**Material for this exercise:**
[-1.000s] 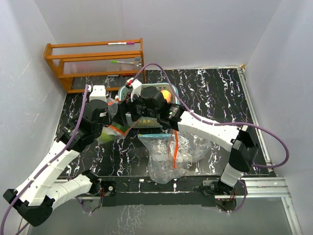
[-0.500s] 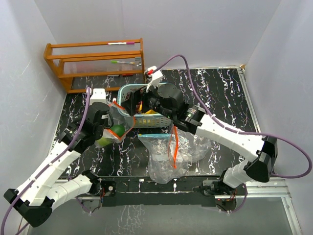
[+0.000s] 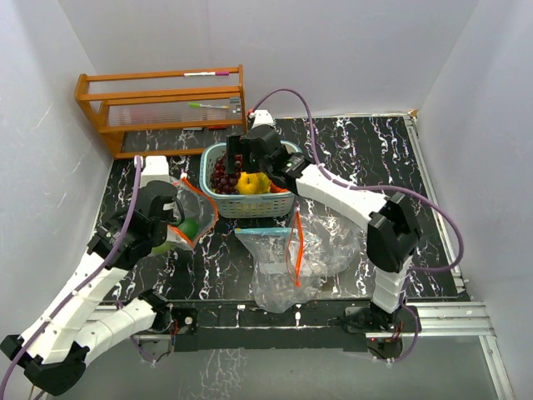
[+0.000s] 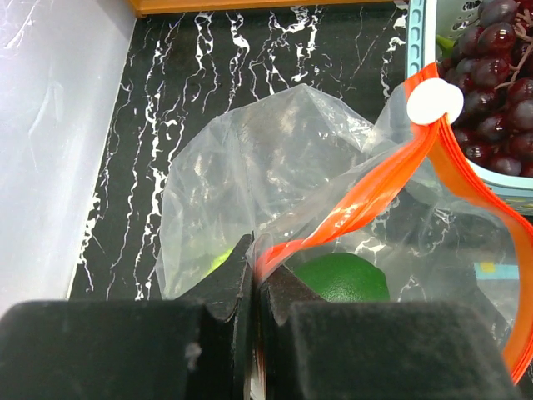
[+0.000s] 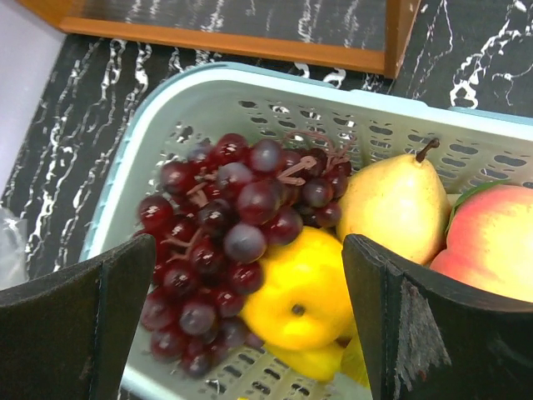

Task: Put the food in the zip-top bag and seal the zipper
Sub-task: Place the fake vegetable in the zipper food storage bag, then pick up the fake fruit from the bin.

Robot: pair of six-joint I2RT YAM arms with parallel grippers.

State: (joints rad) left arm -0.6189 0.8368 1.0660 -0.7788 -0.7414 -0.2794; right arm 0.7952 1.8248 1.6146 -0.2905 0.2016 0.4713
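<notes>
My left gripper (image 3: pixel 176 218) is shut on the orange zipper edge (image 4: pixel 333 218) of a clear zip-top bag (image 3: pixel 188 207) left of the basket. It holds the mouth up. A dark green avocado (image 4: pixel 341 279) and a lime-green fruit (image 4: pixel 218 260) lie inside the bag. My right gripper (image 3: pixel 237 164) is open and empty, hovering over the light-blue basket (image 3: pixel 275 204). Between its fingers in the right wrist view (image 5: pixel 250 317) are purple grapes (image 5: pixel 225 242) and a yellow fruit (image 5: pixel 304 300). A pear (image 5: pixel 396 204) and a peach (image 5: pixel 491 237) lie to the right.
A second clear zip-top bag (image 3: pixel 321 250) with an orange zipper lies crumpled in front of the basket. A wooden rack (image 3: pixel 162 108) stands at the back left. White walls close in on both sides.
My right gripper has left the bag's mouth and swung back over the basket. My left arm has drawn the bag a little to the left.
</notes>
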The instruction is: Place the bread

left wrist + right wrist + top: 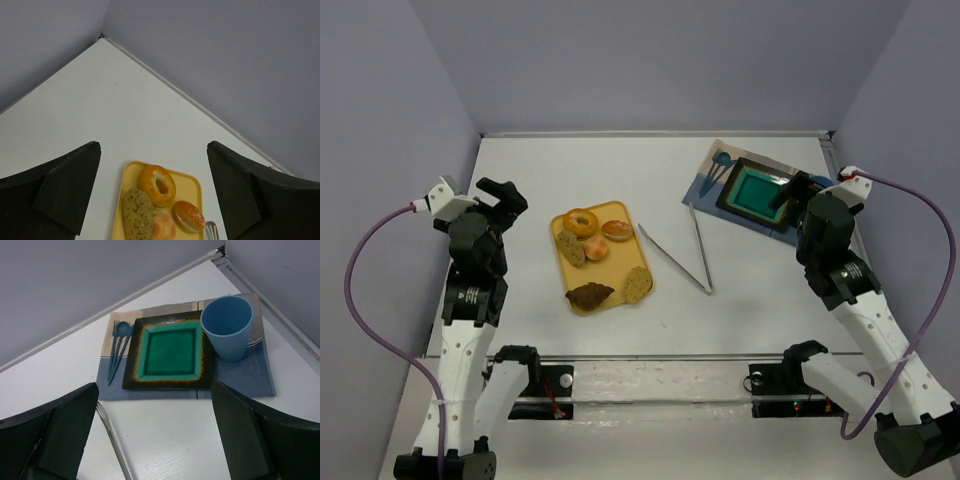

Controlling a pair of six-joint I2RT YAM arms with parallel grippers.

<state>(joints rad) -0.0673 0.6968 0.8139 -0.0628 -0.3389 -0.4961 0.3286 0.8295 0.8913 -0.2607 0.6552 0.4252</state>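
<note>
Waiting at start: bread [597, 248] sits on yellow plastic tray [605, 206], well apart from green glazed square plate [757, 193], bare on woven placemat [701, 189]. Pickup, carry, placing all left, apparently. Thin metal tongs [670, 258] lie between, arms splayed in V, gripping nothing. Left gripper [152, 147], right gripper [154, 386] gape empty. Bagel [582, 221] ringed, glossy; slices grainy.

Lab test booth — bare lavender walls [650, 60]; white table [620, 180].
</note>
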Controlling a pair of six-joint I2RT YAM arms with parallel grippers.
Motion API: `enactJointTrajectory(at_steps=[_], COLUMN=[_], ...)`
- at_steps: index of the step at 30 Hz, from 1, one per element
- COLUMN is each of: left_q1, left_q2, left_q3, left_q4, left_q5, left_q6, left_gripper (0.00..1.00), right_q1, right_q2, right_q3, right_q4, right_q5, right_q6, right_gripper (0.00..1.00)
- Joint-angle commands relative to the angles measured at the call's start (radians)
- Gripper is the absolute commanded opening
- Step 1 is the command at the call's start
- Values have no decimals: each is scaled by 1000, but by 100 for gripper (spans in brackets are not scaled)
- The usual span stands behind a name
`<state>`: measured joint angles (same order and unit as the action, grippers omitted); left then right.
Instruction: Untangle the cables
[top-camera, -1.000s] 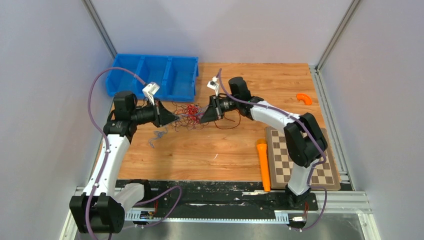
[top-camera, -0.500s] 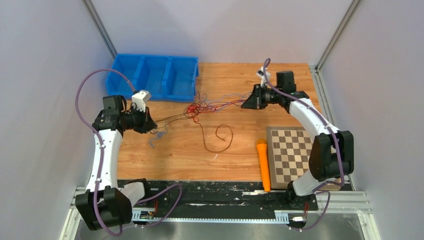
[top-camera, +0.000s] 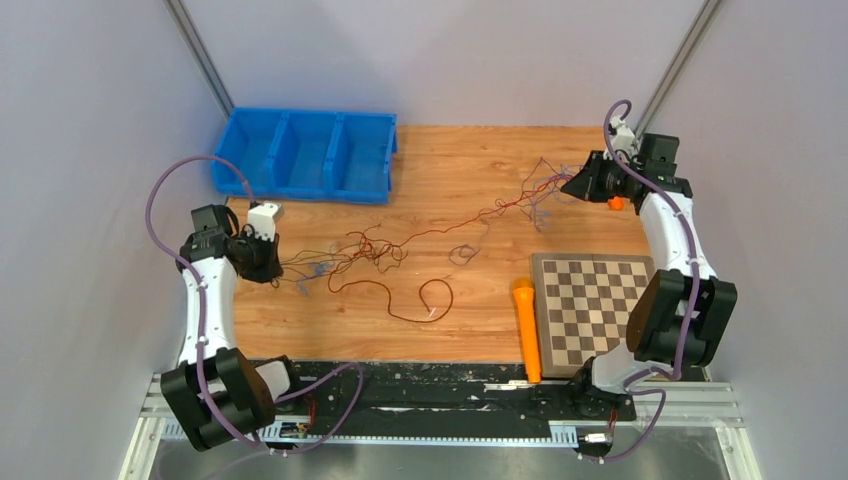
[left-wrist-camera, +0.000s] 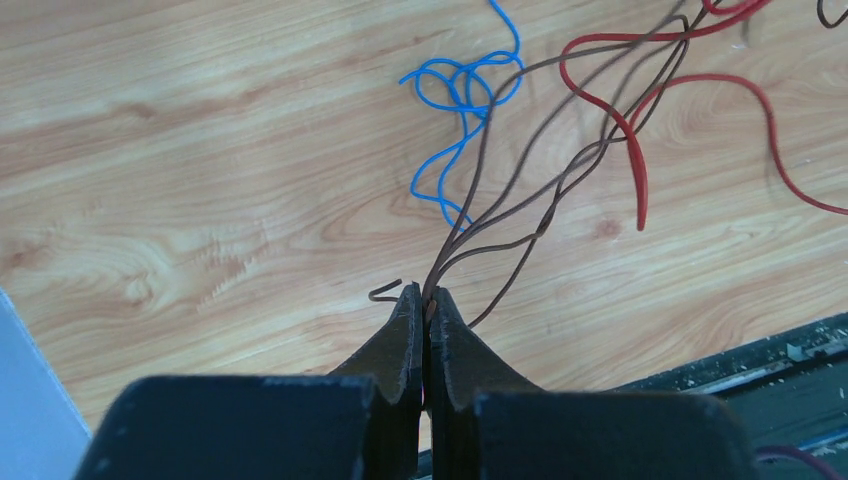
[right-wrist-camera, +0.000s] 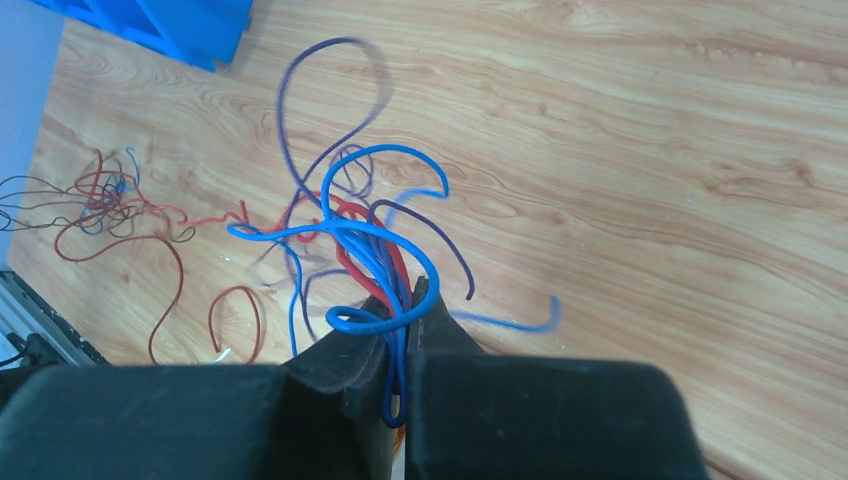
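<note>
The cables (top-camera: 400, 240) are thin red, dark brown and blue wires strung in a loose line across the wooden table, from far left to far right. My left gripper (top-camera: 272, 268) is at the left end, shut on several dark brown wires (left-wrist-camera: 500, 190); a blue wire (left-wrist-camera: 462, 95) and a red wire (left-wrist-camera: 610, 115) lie just beyond its tips (left-wrist-camera: 425, 292). My right gripper (top-camera: 572, 184) is at the far right, shut on a bunch of blue, red and purple wires (right-wrist-camera: 375, 235), held above the table. A red loop (top-camera: 405, 300) lies slack in the middle.
A blue three-compartment bin (top-camera: 305, 155) stands at the back left. A checkerboard (top-camera: 595, 305) lies at the front right, with an orange cone-shaped handle (top-camera: 526, 325) beside its left edge. A small orange piece (top-camera: 616, 204) sits under the right gripper.
Both grippers have pulled far apart, the left toward the left edge, the right toward the back right. The tight tangle has been drawn out into a long loose line.
</note>
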<state>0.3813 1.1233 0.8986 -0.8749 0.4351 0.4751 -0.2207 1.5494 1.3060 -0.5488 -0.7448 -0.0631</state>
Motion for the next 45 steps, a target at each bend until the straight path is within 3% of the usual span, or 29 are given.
enactJointTrajectory(at_steps=[1, 5, 8, 9, 10, 12, 13, 16, 21, 27, 33, 39, 41, 45], left_q1=[-6, -9, -31, -63, -83, -158, -211, -301, -376, -438, -439, -439, -439, -438], left_q2=[-16, -21, -52, -72, -83, -124, -132, -154, -142, -110, -117, -121, -130, -151], left_q3=[29, 66, 128, 143, 175, 217, 226, 253, 265, 283, 279, 283, 284, 279], left_q4=[-17, -69, -105, -112, -112, -81, -33, 119, 327, 431, 520, 550, 543, 558], left_q5=[82, 141, 320, 355, 414, 478, 507, 548, 602, 638, 663, 689, 690, 685], left_q6=[47, 61, 21, 5, -35, -129, -168, -358, -587, -677, -724, -750, -748, -758], left_gripper=[0, 0, 0, 0, 0, 0, 0, 0, 0, 0, 0, 0, 0, 0], right_q1=[6, 37, 108, 135, 163, 208, 213, 332, 565, 783, 884, 895, 883, 885], right_q2=[-4, 16, 29, 38, 49, 74, 80, 85, 110, 244, 409, 496, 505, 509], right_q3=[60, 77, 74, 73, 80, 102, 114, 156, 187, 159, 120, 81, 63, 64], right_q4=[-19, -30, -41, -43, -58, -85, -90, -91, -22, 207, 440, 803, 926, 1006], right_q5=[-31, -114, -102, -75, -43, -13, -17, -150, -198, -90, -226, -162, -155, -140], right_q6=[-40, -30, -35, -45, -63, -83, -79, -52, -21, 105, 216, 466, 558, 596], right_gripper=[0, 0, 0, 10, 27, 71, 83, 94, 98, 98, 100, 94, 96, 100])
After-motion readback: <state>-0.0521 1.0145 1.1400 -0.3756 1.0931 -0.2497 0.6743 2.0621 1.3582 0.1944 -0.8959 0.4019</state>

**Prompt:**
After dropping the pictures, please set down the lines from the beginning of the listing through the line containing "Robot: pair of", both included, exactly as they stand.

**Answer section:**
[-1.000s] 
[-0.500s] 
[+0.000s] 
[+0.000s] 
[+0.000s] 

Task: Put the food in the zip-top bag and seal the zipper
Sub-task: Place the fake vegetable in the zipper food storage bag, then pick up the fake fruit from the bin.

Robot: pair of six-joint I2RT YAM arms with parallel grippers.

With this, there is nothing more to the exercise.